Regardless, Robertson seems to enjoy the role of the underdog. At November's Webnoize '98 conference in Los Angeles, which brought together reps from all over the music industry, Robertson outfitted his crew in black T-shirts with the message, "Who invited these guys?"
"That was a shining moment for him," says Joanne Marino, editor in chief of online music magazine Webnoize, the event's sponsor. "We had people request he not be on a digital delivery panel," which was nicknamed the "fireworks panel." The panel included Jim Griffin of OneHouse, and representatives from Liquid Audio and AT&T's a2b music, which make proprietary digital delivery platforms. Getting Down to Business
The whole industry is watching the post-funding Robertson.
"I think it will be interesting to see how Robertson and MP3.com make the transition from activist to businessman," says Hilary Rosen, president and CEO of the RIAA.
Robertson is selling off the remaining parts of MP3.com's parent company, which include the Filez.com ftp search engine and Calendarz.com. Robertson recently hired away Billboard's new-media editor Doug Reece, and Robin Richards -- former COO of Tickets.com -- as his new chief executive.
Robertson's twin sister Michele Riley, who runs the DAM record label, says DAM was signing 50 to 70 bands a day soon after its launch last fall, and has signed about 3,500 artists altogether.
Unique visitors to MP3.com are up to 200,000 a day, and employees are up to 20. Robertson said he will "constantly expand the menu of things we do for artists." That could include interactive maps that show geographic locations where a band's songs have been downloaded the most, helping them target fans in certain areas and plan a tour, he says.
Riley says VH-1 contacted a band called 13 Stories, which has been on MP3.com since she started there last November.

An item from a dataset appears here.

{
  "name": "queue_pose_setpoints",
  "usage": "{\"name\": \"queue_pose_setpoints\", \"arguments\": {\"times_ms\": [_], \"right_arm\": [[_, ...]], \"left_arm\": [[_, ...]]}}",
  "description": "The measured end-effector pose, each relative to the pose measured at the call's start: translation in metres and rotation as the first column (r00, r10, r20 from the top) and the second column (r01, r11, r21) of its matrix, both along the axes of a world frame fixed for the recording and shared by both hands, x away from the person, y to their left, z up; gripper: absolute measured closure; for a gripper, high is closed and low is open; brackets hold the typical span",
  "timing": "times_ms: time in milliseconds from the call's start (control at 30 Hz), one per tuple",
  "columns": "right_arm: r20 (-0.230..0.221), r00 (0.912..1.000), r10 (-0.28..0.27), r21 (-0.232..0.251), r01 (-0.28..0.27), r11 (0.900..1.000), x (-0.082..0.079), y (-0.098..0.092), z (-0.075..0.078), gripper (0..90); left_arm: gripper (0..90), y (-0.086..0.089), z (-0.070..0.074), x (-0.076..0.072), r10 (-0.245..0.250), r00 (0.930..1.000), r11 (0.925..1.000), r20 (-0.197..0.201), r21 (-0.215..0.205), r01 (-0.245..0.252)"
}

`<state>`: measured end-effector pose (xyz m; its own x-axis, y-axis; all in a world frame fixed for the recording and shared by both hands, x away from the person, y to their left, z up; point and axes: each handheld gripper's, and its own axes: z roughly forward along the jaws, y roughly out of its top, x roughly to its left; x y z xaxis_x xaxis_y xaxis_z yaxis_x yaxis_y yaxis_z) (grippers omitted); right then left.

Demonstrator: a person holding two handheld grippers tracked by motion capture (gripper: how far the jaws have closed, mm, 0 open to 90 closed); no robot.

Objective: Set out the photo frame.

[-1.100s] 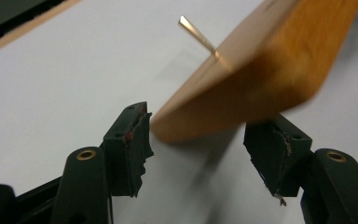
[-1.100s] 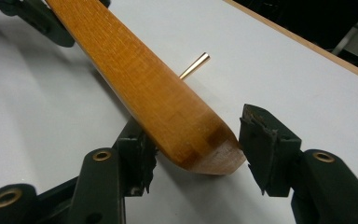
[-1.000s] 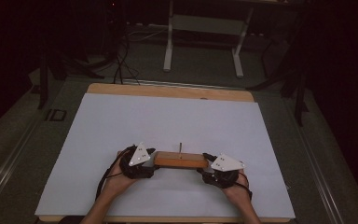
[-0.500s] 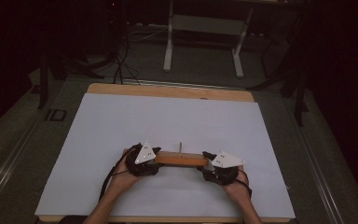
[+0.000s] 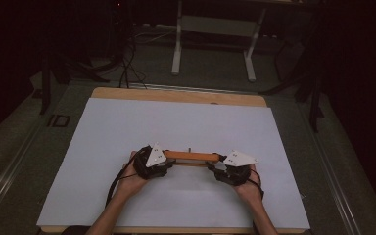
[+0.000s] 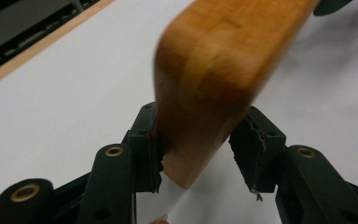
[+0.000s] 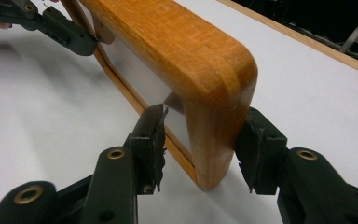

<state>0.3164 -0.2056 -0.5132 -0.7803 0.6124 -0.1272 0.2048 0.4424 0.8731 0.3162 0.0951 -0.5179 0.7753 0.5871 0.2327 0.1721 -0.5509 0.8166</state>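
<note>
At lower centre of the high view, the left gripper (image 5: 169,160) and right gripper (image 5: 217,165), jaws just closing, bracket opposite ends of a wooden frame (image 5: 192,156) standing on edge on the white table (image 5: 127,127), pads not yet firmly clamped on either side.

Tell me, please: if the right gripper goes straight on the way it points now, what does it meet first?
Most likely the wooden frame: its rounded end already stands between the right gripper's fingers, directly ahead. Depth is hard to judge.
</note>
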Motion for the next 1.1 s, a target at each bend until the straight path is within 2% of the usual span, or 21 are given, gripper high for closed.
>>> {"name": "queue_pose_setpoints", "arguments": {"times_ms": [133, 333, 400, 900, 933, 1100], "right_arm": [[0.004, 1.0000, 0.001, -0.004, -0.001, 1.000, 0.000, 0.000, 0.000, 54.5], [-0.001, 1.0000, 0.000, 0.002, 0.000, 1.000, 0.000, 0.000, 0.000, 54.6], [0.001, 1.0000, 0.000, 0.002, 0.000, 1.000, -0.001, 0.001, 0.000, 54.6], [-0.031, 0.9995, 0.009, 0.071, -0.007, 0.997, 0.001, 0.002, 0.008, 55.0], [-0.036, 0.9993, 0.009, 0.079, -0.006, 0.997, 0.001, 0.002, 0.008, 55.0], [-0.063, 0.9979, 0.019, 0.103, -0.012, 0.995, 0.003, 0.005, 0.010, 55.4]], "left_arm": [[55.4, -0.001, 0.001, -0.001, 0.000, 0.9999, 0.9998, 0.011, 0.021, -0.001], [55.4, -0.001, 0.002, -0.002, 0.001, 0.9997, 0.9996, 0.023, 0.028, -0.002], [55.4, 0.000, 0.003, -0.002, -0.002, 0.9999, 0.9996, 0.016, 0.027, 0.002], [56.1, 0.013, 0.017, -0.001, -0.029, 0.9985, 0.9977, -0.046, -0.063, 0.026], [56.1, 0.016, 0.018, 0.000, -0.033, 0.9977, 0.9964, -0.060, -0.080, 0.028], [56.3, 0.023, 0.020, 0.004, -0.038, 0.9929, 0.9944, -0.113, -0.102, 0.027]]}}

Another MP3.com band -- Chaz -- was invited to play the White House, and a few others have negotiated to be on soundtracks or in a CD catalogue.

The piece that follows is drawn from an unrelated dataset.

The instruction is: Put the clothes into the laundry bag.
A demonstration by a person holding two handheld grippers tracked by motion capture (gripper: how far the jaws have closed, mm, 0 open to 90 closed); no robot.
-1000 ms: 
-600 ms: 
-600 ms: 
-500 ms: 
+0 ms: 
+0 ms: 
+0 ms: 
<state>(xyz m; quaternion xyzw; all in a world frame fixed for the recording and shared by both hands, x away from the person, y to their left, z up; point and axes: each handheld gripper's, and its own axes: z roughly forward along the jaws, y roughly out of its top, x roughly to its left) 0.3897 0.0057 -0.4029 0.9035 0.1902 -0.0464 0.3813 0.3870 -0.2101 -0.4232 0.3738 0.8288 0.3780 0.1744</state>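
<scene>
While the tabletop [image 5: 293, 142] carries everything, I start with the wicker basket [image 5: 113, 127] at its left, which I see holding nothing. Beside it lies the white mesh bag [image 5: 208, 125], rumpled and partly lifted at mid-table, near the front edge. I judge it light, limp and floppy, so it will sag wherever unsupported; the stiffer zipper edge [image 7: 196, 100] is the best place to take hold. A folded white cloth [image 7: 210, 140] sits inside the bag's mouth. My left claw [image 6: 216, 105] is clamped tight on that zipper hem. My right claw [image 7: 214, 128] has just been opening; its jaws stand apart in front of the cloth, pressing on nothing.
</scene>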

"Historically, the music business [makes] all its money on a few big hits," says Nick DiGiacomo, a consultant who worked on SDMI.

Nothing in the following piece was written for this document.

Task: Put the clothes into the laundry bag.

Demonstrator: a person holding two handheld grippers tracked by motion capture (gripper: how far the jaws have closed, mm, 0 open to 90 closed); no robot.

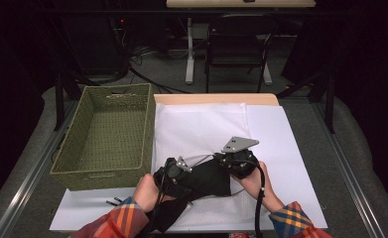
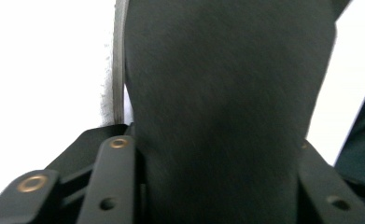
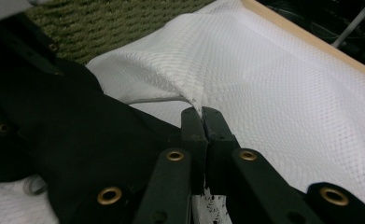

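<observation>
You are working at the lower centre of the high view, where a black cloth (image 1: 201,181) is lying on a white mesh fabric (image 1: 201,126) spread over a white sheet (image 1: 286,148) on the table. Your left gripper (image 1: 174,171) is sitting at the left edge of the black cloth, just right of the green woven basket (image 1: 107,134), which is occupying the left half of the frame. In the left gripper view, the black cloth (image 2: 217,93) is rising up the centre of the frame between the two jaws, which are standing apart; whether the pads are pressing on it you cannot tell. Your right gripper (image 1: 233,161), carrying its grey three-cornered plate, is sitting at the right edge of the black cloth. In the right gripper view, the right gripper (image 3: 202,116) is clenched, pinching a raised fold of the white mesh fabric (image 3: 273,79) at the frame's centre, with the black cloth (image 3: 77,135) lying to the left.
</observation>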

But MP3.com hasn't spawned any bands as big as the Spice Girls. Not yet.
Robertson says his business model is so new that the old definition of success doesn't apply.
"How do you measure [success]? With our system, we're going platinum as a company," through the sum total of all the artists, he says.
Married to Betamax?
Is it wise to base a business around MP3 -- a single technology that could be eclipsed by another format?
MP3 will probably be around for awhile, since there's a ton of freeware tools created around it, says Eric Scheirer, editor of the MPEG-4 standard and a researcher at MIT's Media Lab.
"Maybe we'll end up with two distribution channels: a free one for small acts and hobbyists ... based around MP3, and a low-cost one with better quality based around AAC or MPEG-4," Scheirer wrote in a recent email. "I think a lot depends on where the content goes."
If users prove fickle, Robertson seems flexible. He posed the question in a recent editorial: "Is MP3.com destined for Betamax.com?"
As long as it involves an open standard, Robertson says he would gladly offer a different format, if users demanded it. "What we do care about at MP3.com is a level playing field."
HotBot has a marketing agreement with Z Company, the parent company of MP3.com. Wired Digital owns both Wired News and HotBot.